Cuenta Javier Wong que una vez le dijo al presidente de turno que se le había acabado el pescado para no recibirlo. Al mandatario se le habían subido los humos y en la casa de Wong o se acatan sus reglas o mejor no se va. Le han propuesto un millón de veces negocios en otros lados: abrir un restaurante aquí; tener otro por allá. Él no quiere salir de su zona (la sala está habilitada para recibir a una treintena de comensales; no más), incluso cuando al inicio los comensales eran renuentes a acercarse a la zona por un tema de seguridad. “Siempre fuimos un centro gastronómico, pero no cualquier persona podía ir porque era inseguro. Había anticucherías muy buenas, postres deliciosos, y aun así la gente de otros lados no venía”.

Wong empezó cocinando en Balconcillo, el barrio que lo acogió y donde creció (llegó a los cinco años, tras la muerte de su padre). Más adelante trasladó su negocio, a su esposa y sus dos hijos a una casa en Santa Catalina, la misma donde se le encuentra todos los días, previa reserva, y donde hoy pasa más tiempo que nunca: ahora atiende de martes a sábado, para cuidar su salud, y no acepta eventos de noche.

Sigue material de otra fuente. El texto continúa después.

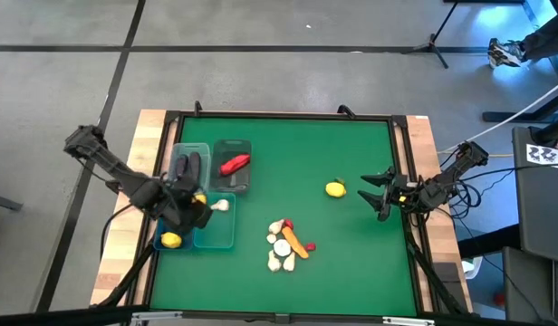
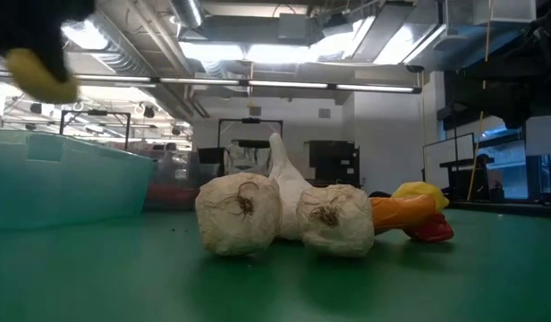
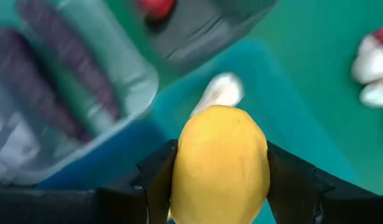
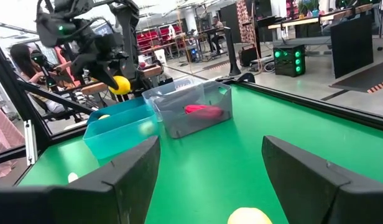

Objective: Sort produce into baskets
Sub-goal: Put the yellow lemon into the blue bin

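Note:
My left gripper (image 1: 197,201) is shut on a yellow lemon (image 3: 219,165) above the two blue bins (image 1: 216,234) at the table's left. One blue bin holds a white garlic bulb (image 1: 221,206), the other a lemon (image 1: 171,240). A clear bin holds dark purple eggplants (image 1: 188,165). A grey bin holds a red pepper (image 1: 234,165). My right gripper (image 1: 376,193) is open and empty, just right of a second loose lemon (image 1: 334,188) that lies on the green mat. A pile of garlic, a carrot and a pepper (image 1: 286,244) lies at the near middle. My left gripper pinches the lemon between its two fingers, one on each of two opposite sides (image 3: 179,180). The fingers come from above, pointing down. The lemon is lifted clear, hanging over the blue bin with the garlic; it also shows in the right wrist view (image 4: 120,84).
In the low view the pile shows as two garlic bulbs (image 2: 240,215), an orange carrot (image 2: 396,213) and a red pepper (image 2: 434,233). The green mat has raised wooden edges (image 1: 139,181). Open mat lies between the bins and my right gripper.

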Robot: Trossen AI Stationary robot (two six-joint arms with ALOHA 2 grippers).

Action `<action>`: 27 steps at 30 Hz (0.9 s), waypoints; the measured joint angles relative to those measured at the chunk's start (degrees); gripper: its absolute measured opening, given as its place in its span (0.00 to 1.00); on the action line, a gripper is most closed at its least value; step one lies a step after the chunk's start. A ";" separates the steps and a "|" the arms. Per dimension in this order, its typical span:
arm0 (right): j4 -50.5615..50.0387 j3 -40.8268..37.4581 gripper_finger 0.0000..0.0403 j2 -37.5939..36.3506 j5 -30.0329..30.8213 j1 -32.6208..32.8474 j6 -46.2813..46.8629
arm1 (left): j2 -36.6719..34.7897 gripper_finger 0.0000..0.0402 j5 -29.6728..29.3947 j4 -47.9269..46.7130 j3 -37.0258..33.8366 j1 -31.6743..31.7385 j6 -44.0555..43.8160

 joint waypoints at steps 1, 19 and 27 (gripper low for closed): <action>0.01 0.01 0.70 0.00 0.00 -0.01 0.53 | 0.00 0.51 0.80 -1.27 0.00 -1.31 -2.39; 0.00 0.02 0.70 0.00 0.04 -0.02 0.72 | 1.81 0.51 6.41 -9.66 -1.66 -10.02 -15.48; 0.00 0.02 0.70 0.00 0.01 0.00 0.72 | 1.79 0.51 7.26 -5.94 -5.68 -10.02 -14.85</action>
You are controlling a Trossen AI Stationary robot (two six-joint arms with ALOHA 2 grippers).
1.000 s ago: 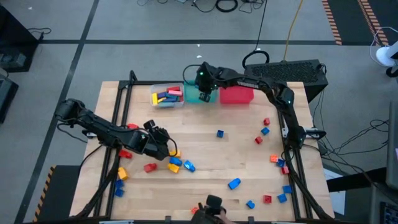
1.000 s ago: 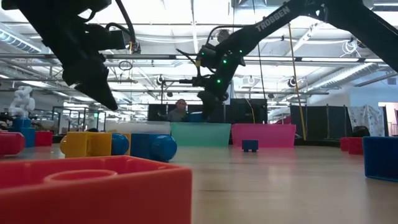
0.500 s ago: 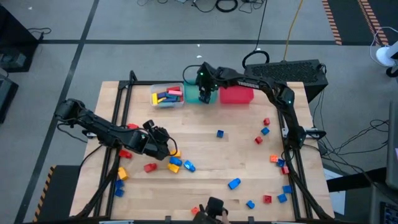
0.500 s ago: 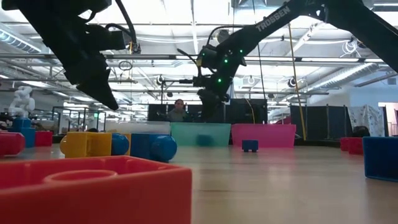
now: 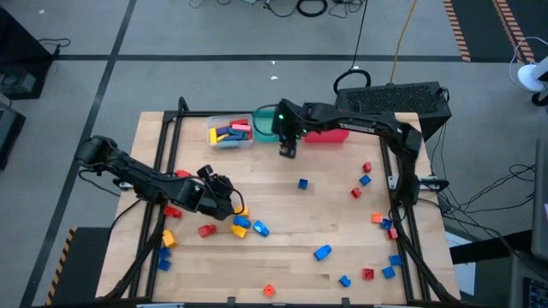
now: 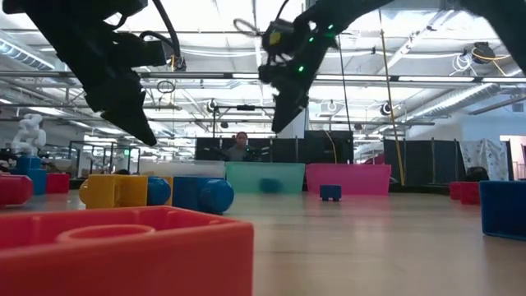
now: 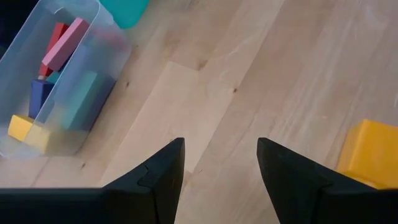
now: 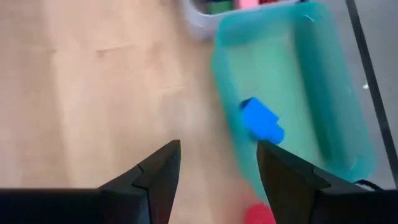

Es en esa sala donde ha recibido a todos los presidentes del Perú y a los protagonistas del boom gastronómico. A personalidades como Bill Clinton y Anthony Bourdain. A equipos de la CNN, el New York Times y la BBC. Cobra lo que quiere y en las entrevistas dice lo que quiere, pero sostiene su verdad: para el cebiche se necesitan cinco ingredientes y cinco ingredientes son los que él utiliza. Javier Wong no tiene pelos en la lengua y –bromea– tampoco en la cabeza. Embajador de la cocina peruana en el extranjero, cocinero de culto y símbolo de la fusión que nos enriquece como país, Wong también ha abierto las puertas de su distrito al mundo. La Victoria es un imán, insiste. Algo de lo que no se puede alejar.

“A La Victoria lo que le falta es orden”, finaliza. “Sabor tenemos de sobra”.